Part 6 - Portfolio Optimisation - Traffic Domains

Part 6 - Portfolio Optimisation - Traffic Domains

If you remember from previous articles the normalised RPM allows us to precisely compare one monetisation provider versus another.

This metric is VERY different from the traditional RPM that is often used more as a marketing tool than an actual unit of measurement. The normalised RPM is the revenue from every monetisation source divided by the raw unfiltered traffic, times by one thousand.

nRPM = Revenue / (Raw Traffic) x 1000

The chart below is one that shared at Domaining Europe and highlights a number of opportunities for domain investors. The first is on average, direct advertisers pay considerably more for traffic compared to Google based sources.

Normalised RPM chart

This should be no surprise but one of the problems that many domain owners have is they don't have the scale to access these larger payouts. In addition, the majority of monetisation sources are obligated to send the traffic to a potentially sub-optimal solution (eg. Google) so the traffic never gets exposed to the direct advertising networks.

What the chart also displays is each of the parking providers in the sample have massive swings in their average payout levels each day. This is contrary to what many people would expect.

The second chart shows what percentage of the traffic each company is winning over time for the portfolio being measured. The first thing you will notice is that although direct advertising networks pay more, they only pay more for a small amount of the traffic. The reason for this is they don’t have the breadth of advertisers that Google has…..but this is beginning to change.

Percentage of Traffic Won

What can be seen is no company wins more than 35% of the traffic on any particular day. This means the best case scenario that you have with leaving all of your domains with one company is 65% of the time the traffic could perform better elsewhere. Remember, that’s the BEST case scenario.

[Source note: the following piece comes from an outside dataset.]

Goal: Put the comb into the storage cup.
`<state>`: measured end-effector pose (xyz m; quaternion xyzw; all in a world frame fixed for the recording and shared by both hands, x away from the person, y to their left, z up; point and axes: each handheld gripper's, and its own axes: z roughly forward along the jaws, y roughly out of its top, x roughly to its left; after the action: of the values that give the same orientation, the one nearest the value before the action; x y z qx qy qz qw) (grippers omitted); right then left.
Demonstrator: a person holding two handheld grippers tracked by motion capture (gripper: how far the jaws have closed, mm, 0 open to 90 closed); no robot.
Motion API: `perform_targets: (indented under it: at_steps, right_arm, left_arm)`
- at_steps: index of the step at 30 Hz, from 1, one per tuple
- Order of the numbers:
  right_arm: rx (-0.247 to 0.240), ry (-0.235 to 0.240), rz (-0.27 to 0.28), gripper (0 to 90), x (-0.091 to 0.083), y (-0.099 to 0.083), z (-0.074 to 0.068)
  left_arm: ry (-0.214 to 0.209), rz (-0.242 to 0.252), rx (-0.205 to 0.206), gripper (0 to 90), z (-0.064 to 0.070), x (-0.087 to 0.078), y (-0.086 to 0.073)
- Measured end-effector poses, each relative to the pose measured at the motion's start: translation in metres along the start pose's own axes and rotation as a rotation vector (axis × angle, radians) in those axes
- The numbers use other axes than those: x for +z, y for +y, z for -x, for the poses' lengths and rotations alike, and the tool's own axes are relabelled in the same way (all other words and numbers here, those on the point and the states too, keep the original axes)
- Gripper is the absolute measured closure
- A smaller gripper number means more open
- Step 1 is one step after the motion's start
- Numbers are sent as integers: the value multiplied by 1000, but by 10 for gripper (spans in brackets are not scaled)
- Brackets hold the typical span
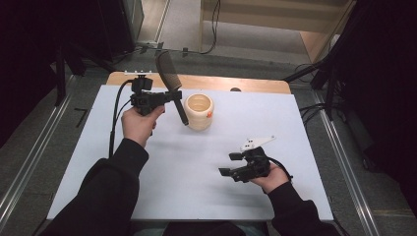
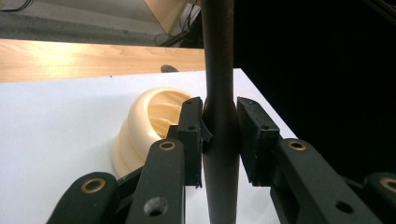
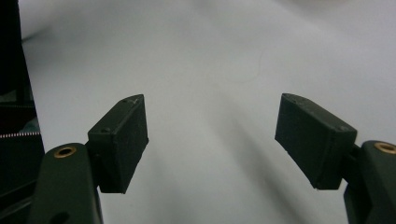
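Observation:
In the high view my left gripper [image 1: 172,98] is shut on the handle of a black long-handled utensil [image 1: 169,73], holding it lifted with its broad mesh-like head up and its handle end slanting down beside a cream ribbed cup [image 1: 199,112]. The cup stands upright on the white table [image 1: 221,132] and has a small orange mark on its right side. The left gripper view shows both pads of my left gripper [image 2: 219,135] pressed on the dark handle [image 2: 218,56], with the cup [image 2: 140,130] just behind to the left. My right gripper [image 1: 229,164] [image 3: 210,140] hovers open above bare table, nothing between its jaws.
A wooden strip [image 1: 206,82] runs along the table's far edge, with a small dark object [image 1: 236,90] on it. Metal rails [image 1: 344,162] and cables [image 1: 314,110] flank the table on the floor. Dark stands rise at the left and right.

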<state>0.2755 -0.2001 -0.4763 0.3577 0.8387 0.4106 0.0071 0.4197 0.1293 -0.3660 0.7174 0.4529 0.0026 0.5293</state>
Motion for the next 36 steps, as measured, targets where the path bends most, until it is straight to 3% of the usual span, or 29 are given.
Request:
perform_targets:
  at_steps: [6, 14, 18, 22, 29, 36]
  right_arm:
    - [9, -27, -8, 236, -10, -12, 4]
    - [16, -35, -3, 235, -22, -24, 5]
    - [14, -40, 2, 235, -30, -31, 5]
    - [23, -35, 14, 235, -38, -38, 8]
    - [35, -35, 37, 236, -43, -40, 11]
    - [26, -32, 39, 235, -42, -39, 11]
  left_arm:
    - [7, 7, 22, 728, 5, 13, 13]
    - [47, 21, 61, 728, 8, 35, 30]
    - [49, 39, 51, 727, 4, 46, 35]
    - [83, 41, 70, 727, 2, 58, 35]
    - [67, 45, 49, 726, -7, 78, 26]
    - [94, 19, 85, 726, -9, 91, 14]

The reality is typically much worse.

Both these two charts also show that every company wins some traffic. So moving all of your domains away from every company is a bad idea. The best thing to do is to drive the right traffic to the right company at the right time. For whatever reason, each of the parking companies being tested performed really well on a subset of domains….the challenge is the subset is often a moving target.

The third chart shows how a typical domain’s traffic could be routed across an eighteen-day period of time. Each row in the chart represents three days. What it shows is how the traffic is routed based upon the normalised RPM being generated for three parking companies. This is a sample of one domain and it should not be construed that one company is better for ALL domains. As can be seen, at the domain level the swings in who is winning is quite dramatic.

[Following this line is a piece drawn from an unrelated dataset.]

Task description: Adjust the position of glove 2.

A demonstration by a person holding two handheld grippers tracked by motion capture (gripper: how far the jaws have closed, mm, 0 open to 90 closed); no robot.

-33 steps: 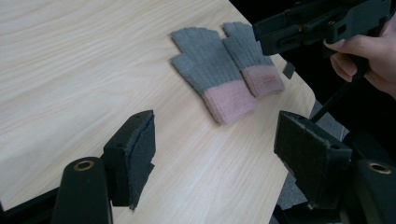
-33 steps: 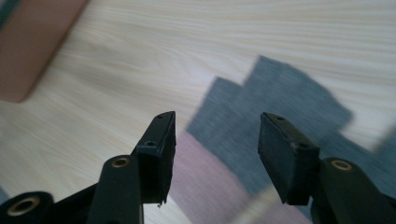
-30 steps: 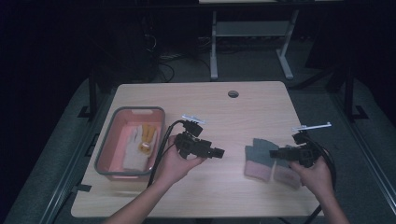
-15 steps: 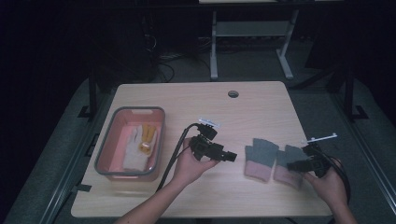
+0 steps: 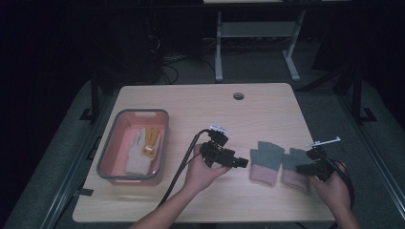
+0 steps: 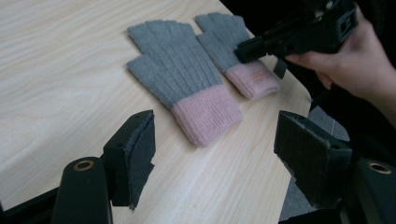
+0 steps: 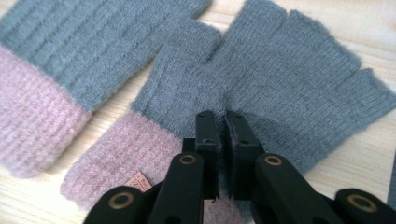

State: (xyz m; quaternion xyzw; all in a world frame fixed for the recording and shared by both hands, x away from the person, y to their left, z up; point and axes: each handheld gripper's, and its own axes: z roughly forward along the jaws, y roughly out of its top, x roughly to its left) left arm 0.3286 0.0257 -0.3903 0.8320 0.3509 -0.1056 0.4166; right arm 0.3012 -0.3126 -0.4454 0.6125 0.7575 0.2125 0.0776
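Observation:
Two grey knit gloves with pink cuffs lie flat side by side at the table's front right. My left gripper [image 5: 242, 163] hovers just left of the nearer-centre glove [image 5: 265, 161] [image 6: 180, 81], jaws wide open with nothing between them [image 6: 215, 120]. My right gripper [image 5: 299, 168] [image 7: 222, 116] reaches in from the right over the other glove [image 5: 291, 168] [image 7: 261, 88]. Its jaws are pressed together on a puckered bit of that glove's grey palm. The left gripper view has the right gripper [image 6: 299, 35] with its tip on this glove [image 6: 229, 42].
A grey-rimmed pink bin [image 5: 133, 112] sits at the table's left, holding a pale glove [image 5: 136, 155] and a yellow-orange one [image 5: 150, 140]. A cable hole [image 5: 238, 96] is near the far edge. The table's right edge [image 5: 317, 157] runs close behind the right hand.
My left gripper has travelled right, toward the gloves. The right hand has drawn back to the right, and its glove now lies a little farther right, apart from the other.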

Traffic Routing For a Domain

The case for routing your traffic with a technically proficient company is incontrovertible. Building systems, yourself is an enormous undertaking and I would highly recommend against pursing the investment in time and money so that you can focus on other endeavours.

The fact is if you wish to extract the maximum amount of return from your traffic then you need to pursue a course of action that leads to intelligently routing your traffic across multiple monetisation solutions. If you don't do this then you're leaving money on the table.